• **WHAT THE TASK ASKS**: For each line of the data below, copy it if it holds the word "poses".

====== EXCERPTED DATA ======

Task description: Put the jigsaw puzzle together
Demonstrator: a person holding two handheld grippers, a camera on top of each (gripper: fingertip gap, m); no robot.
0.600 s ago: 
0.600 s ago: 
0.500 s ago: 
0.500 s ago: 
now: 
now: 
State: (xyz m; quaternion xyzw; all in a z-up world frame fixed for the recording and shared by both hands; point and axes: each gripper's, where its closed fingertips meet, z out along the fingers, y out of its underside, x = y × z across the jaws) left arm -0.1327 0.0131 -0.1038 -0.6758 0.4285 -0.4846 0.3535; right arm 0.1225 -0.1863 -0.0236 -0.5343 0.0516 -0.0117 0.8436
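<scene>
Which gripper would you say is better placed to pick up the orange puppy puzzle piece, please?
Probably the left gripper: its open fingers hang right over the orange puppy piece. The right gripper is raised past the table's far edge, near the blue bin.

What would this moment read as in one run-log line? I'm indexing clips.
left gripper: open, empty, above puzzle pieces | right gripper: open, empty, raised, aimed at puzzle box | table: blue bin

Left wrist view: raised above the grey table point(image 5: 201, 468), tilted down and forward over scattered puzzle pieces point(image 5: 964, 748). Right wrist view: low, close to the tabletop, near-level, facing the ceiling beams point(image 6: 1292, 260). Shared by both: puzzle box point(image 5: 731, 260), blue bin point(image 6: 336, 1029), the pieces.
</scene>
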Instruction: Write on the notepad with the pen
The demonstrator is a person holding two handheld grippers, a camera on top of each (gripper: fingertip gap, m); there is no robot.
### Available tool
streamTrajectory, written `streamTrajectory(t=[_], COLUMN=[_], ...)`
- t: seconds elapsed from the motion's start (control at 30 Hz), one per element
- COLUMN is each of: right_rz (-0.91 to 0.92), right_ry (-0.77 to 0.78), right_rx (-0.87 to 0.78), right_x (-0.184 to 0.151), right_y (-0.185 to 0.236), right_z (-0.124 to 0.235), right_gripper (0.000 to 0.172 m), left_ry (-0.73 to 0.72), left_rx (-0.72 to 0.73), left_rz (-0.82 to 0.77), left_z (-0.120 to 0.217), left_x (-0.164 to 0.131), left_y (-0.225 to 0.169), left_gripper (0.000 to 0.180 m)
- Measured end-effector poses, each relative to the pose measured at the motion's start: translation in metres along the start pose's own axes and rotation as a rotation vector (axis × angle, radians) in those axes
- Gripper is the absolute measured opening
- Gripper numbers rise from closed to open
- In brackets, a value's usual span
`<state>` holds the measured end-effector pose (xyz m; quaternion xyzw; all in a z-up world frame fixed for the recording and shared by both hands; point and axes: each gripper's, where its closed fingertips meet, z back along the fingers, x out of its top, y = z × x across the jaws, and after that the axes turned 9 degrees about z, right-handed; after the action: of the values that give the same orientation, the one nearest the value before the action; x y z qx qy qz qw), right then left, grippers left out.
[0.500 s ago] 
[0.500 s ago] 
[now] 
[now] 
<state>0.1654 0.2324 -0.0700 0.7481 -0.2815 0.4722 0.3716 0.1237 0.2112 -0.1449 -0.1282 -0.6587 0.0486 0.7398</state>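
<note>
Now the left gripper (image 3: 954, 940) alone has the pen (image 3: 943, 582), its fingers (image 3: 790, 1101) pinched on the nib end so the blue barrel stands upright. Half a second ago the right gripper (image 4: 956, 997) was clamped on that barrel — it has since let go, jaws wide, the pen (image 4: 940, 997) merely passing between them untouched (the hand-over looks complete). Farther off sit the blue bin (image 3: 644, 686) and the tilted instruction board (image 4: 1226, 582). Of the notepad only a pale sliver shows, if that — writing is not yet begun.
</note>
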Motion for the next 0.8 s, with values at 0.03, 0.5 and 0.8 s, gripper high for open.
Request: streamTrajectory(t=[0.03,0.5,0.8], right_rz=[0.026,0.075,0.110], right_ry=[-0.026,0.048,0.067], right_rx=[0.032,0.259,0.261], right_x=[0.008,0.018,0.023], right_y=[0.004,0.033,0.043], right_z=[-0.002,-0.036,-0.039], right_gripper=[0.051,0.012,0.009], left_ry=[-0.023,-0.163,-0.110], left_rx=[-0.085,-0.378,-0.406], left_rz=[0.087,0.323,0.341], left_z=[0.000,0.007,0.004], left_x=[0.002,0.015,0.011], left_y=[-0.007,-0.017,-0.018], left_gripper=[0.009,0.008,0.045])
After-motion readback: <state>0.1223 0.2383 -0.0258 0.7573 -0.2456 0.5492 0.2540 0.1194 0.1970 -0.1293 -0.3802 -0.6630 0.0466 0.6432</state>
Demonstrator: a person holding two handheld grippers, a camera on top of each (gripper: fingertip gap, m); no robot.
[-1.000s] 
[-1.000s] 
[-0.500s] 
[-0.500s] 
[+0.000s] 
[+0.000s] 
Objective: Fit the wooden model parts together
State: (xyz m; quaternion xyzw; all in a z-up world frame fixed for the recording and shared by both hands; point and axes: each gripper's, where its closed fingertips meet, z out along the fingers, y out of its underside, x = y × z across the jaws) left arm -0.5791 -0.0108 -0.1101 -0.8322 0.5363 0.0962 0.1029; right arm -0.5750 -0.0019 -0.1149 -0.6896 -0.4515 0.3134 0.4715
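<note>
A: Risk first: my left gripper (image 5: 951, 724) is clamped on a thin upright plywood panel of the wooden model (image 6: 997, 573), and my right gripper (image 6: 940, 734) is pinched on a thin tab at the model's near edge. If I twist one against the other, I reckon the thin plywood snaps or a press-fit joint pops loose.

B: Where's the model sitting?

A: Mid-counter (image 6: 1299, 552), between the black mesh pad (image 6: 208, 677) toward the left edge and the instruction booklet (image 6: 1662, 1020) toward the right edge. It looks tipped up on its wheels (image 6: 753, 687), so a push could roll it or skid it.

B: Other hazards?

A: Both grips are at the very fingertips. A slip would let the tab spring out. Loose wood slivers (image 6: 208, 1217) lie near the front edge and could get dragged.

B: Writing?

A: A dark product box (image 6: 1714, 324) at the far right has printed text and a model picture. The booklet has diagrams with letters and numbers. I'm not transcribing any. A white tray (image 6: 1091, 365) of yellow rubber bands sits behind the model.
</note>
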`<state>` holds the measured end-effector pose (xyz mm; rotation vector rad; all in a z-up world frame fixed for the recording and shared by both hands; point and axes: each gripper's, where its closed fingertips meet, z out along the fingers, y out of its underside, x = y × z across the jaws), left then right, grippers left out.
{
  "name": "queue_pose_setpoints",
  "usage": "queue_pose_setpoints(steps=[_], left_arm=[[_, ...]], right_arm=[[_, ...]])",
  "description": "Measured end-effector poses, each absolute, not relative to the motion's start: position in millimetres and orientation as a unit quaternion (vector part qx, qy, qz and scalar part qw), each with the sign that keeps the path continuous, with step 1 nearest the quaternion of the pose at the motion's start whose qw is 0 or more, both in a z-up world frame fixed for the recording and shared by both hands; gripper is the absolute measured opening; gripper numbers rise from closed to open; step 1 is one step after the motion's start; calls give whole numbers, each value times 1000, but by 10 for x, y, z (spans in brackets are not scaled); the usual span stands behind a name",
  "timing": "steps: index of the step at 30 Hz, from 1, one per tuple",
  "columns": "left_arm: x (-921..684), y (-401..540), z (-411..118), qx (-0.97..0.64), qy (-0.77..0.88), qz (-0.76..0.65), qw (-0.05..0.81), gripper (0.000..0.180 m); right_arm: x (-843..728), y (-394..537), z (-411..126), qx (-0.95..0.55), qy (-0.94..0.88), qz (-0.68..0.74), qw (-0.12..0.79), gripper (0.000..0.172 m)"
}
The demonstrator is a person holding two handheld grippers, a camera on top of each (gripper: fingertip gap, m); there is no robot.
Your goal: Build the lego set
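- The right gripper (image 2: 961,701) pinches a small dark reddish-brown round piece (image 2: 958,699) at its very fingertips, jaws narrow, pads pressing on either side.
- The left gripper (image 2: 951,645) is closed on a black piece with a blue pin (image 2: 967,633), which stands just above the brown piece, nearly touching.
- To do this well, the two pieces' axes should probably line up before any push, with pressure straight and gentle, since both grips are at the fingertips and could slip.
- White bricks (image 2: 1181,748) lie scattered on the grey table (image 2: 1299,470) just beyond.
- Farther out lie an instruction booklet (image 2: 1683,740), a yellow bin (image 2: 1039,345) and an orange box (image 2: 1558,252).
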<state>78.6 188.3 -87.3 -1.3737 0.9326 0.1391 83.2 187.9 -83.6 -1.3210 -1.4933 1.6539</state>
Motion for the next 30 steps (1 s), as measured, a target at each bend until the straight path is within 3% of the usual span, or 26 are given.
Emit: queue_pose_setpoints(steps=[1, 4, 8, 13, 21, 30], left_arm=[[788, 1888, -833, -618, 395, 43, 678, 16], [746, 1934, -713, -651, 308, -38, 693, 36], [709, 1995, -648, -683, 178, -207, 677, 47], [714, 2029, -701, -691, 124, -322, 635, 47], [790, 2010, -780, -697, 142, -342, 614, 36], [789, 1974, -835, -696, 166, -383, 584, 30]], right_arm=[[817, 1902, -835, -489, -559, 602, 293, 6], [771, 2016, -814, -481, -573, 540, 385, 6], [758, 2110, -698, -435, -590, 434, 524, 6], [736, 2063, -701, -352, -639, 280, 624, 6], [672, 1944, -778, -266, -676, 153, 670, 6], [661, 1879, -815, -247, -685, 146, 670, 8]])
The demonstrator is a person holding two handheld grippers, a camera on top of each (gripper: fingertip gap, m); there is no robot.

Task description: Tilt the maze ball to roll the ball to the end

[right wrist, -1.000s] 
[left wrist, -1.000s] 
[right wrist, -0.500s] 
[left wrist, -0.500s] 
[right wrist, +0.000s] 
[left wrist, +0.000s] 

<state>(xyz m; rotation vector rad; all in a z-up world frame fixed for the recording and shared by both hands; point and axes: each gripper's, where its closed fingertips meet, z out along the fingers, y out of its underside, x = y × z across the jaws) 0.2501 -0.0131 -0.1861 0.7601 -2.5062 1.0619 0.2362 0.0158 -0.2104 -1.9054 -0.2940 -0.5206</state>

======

• **ANSWER SPACE**:
- Measured end-effector poses, each relative to the pose measured at the motion's start: translation in metres along the start pose's own axes and rotation as a rotation vector (axis × angle, radians) in those axes
  "description": "Measured end-effector poses, each absolute, not relative to the motion's start: position in millimetres and orientation as a unit quaternion (vector part qx, qy, qz and scalar part qw), each with the sign that keeps the path continuous, with step 1 nearest the quaternion of the pose at the motion's start whose qw is 0 or more, both in a z-up world frame fixed for the recording and shared by both hands; gripper is the absolute measured opening; gripper numbers rise from closed to open; step 1 is one step after the motion's start; calls give whole numbers, each value times 1000, but by 10 for x, y, z (spans in brackets are not scaled); the usual span stands behind a name",

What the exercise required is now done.